ERIC Number: ED353212
Record Type: RIE
Publication Date: 1990
Critical Thinking and the Psycho-logic of Race Prejudice. Resource Publication Series 3, No. 1.
For those who espouse critical thinking as an educational ideal, the issue of race prejudice should be addressed as an obvious and pernicious example of uncritical thinking because to hold racially prejudiced beliefs is to believe without being appropriately moved by reason. This paper attempts to ascertain how and where critical thinking can come to grips with race prejudice by: (1) developing a notion of critical thinking that offers guidance, (2) elaborating on those aspects of the issue that seem to offer possible areas for remediation of prejudiced attitudes through critical thinking, and (3) offering plausible suggestions about how prejudice reduction can be accomplished. Three modes of analysis relevant to critical thinking have been followed by psychologists and sociologists in their explorations of racial prejudice. These modes focus on: world views or transmitted systems of belief reinforced through socialization, faulty generalization based on cognitive processes, and underlying psychodynamic structures.
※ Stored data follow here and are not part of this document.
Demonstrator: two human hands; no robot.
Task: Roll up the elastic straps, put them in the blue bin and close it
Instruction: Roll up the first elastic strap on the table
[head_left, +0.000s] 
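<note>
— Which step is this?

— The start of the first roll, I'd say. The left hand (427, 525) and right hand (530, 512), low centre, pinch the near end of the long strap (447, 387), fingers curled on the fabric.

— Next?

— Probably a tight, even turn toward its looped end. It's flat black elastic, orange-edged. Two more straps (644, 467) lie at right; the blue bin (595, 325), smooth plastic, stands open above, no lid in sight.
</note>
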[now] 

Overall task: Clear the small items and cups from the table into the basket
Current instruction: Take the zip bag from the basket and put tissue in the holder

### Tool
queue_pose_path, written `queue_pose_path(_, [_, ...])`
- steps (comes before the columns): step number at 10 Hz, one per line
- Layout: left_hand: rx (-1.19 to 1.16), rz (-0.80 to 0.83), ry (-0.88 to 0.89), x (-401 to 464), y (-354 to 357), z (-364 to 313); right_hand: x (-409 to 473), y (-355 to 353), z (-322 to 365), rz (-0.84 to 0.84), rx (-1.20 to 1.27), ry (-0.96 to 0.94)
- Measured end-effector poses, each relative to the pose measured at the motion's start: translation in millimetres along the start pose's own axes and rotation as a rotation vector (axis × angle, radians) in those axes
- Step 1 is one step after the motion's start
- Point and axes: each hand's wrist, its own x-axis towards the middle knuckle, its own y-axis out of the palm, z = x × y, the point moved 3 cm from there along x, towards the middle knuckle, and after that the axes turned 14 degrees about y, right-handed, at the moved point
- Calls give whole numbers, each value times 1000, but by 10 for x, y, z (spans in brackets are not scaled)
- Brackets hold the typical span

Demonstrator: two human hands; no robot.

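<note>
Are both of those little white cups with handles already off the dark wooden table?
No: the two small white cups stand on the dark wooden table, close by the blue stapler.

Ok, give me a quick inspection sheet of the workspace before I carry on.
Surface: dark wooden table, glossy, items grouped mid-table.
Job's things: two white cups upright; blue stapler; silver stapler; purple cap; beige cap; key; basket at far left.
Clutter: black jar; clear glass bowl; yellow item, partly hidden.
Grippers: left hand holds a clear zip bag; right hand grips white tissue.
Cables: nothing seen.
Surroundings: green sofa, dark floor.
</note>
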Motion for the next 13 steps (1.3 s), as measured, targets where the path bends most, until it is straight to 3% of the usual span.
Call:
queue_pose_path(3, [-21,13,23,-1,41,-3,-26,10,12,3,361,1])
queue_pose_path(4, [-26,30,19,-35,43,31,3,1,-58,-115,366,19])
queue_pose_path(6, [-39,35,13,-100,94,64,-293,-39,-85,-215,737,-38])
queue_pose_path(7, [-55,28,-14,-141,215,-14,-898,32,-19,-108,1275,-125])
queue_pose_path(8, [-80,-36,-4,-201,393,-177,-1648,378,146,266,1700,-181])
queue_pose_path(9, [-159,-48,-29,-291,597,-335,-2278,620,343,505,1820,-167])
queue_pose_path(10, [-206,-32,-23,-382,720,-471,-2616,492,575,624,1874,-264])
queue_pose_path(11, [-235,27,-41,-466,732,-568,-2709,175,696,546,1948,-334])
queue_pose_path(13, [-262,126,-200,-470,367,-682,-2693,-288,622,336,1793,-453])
This paper focuses on the pedagogy of the cognitive approach; it reviews central tendencies in the accounts of prejudice offered by cognitive psychologists, with emphasis on the structures and operations that underlie stereotyping. Critical thinking education for remediation of race prejudice must be characterized by the orchestration of information and experience and informed throughout by an awareness of actual and preferred cognitive strategies and the criteria that warrant them. (IAH)
Publication Type: Opinion Papers
Education Level: N/A
Authoring Institution: Montclair State Coll., Upper Montclair, NJ. Inst. for Critical Thinking.
Note: For other documents in this series, see SP 034 165-167.